:: Task objective ::
Repeat the listing exactly, line by line, and leave the pictures behind.

:: Collected data ::
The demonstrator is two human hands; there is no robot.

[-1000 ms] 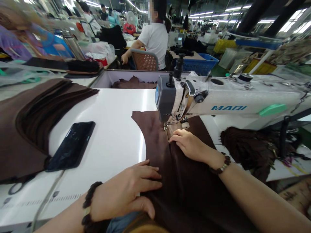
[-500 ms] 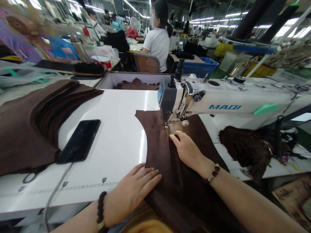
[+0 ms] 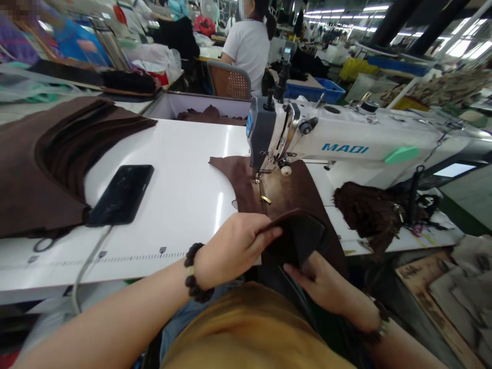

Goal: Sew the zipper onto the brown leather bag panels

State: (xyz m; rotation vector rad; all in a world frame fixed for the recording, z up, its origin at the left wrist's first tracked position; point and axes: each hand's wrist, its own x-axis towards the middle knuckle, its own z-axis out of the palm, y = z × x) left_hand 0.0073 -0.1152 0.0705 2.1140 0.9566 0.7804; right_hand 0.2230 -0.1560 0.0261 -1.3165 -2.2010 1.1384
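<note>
A brown leather-like panel point(image 3: 303, 187) lies under the presser foot point(image 3: 257, 178) of the sewing machine point(image 3: 307, 133). A zip runs down it from the foot, with a gold zip pull point(image 3: 266, 199) just in front. My left hand point(image 3: 236, 246) pinches the panel's near part between thumb and fingers and holds it folded up, so its dark underside point(image 3: 295, 238) shows. Below that fold my right hand point(image 3: 330, 287) is closed at the panel's lower part, thumb toward the left. Its fingertips are partly hidden by the material.
A stack of brown panels point(image 3: 57, 154) lies at the left, beside a black phone point(image 3: 121, 195) with a cable point(image 3: 90, 261). Bunched brown pieces point(image 3: 365, 210) sit at the right. A bin point(image 3: 157, 106) stands behind the table, and a person point(image 3: 246, 51) sits beyond.
My left hand has left its flat position and lifted the panel's near part into a fold. My right hand has moved from the zip by the foot down to the panel's near end. The view has tilted down.
</note>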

:: Your response ::
The demonstrator is two human hands; there is no robot.

[-1000 ms] 
[-500 ms] 
[+0 ms] 

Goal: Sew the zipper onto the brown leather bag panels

State: (xyz m; rotation vector rad; all in a world frame fixed for the recording, z up, its origin at the left wrist's first tracked position; point and axes: each hand's wrist, its own x-axis towards the middle knuckle, its own z-axis out of the palm, y = z × x) left_hand 0.0073 -0.1152 0.0705 2.1140 0.9566 0.7804; right_hand 0.2230 -0.1560 0.0261 -1.3165 -2.2010 1.1384
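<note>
A brown leather-like panel point(image 3: 303, 187) lies under the presser foot point(image 3: 257, 178) of the sewing machine point(image 3: 307, 133). A zip runs down it from the foot, with a gold zip pull point(image 3: 266, 199) just in front. My left hand point(image 3: 236, 246) pinches the panel's near part between thumb and fingers and holds it folded up, so its dark underside point(image 3: 295, 238) shows. Below that fold my right hand point(image 3: 330, 287) is closed at the panel's lower part, thumb toward the left. Its fingertips are partly hidden by the material.
A stack of brown panels point(image 3: 57, 154) lies at the left, beside a black phone point(image 3: 121, 195) with a cable point(image 3: 90, 261). Bunched brown pieces point(image 3: 365, 210) sit at the right. A bin point(image 3: 157, 106) stands behind the table, and a person point(image 3: 246, 51) sits beyond.
My left hand has left its flat position and lifted the panel's near part into a fold. My right hand has moved from the zip by the foot down to the panel's near end. The view has tilted down.
</note>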

Nothing else remains for the exercise.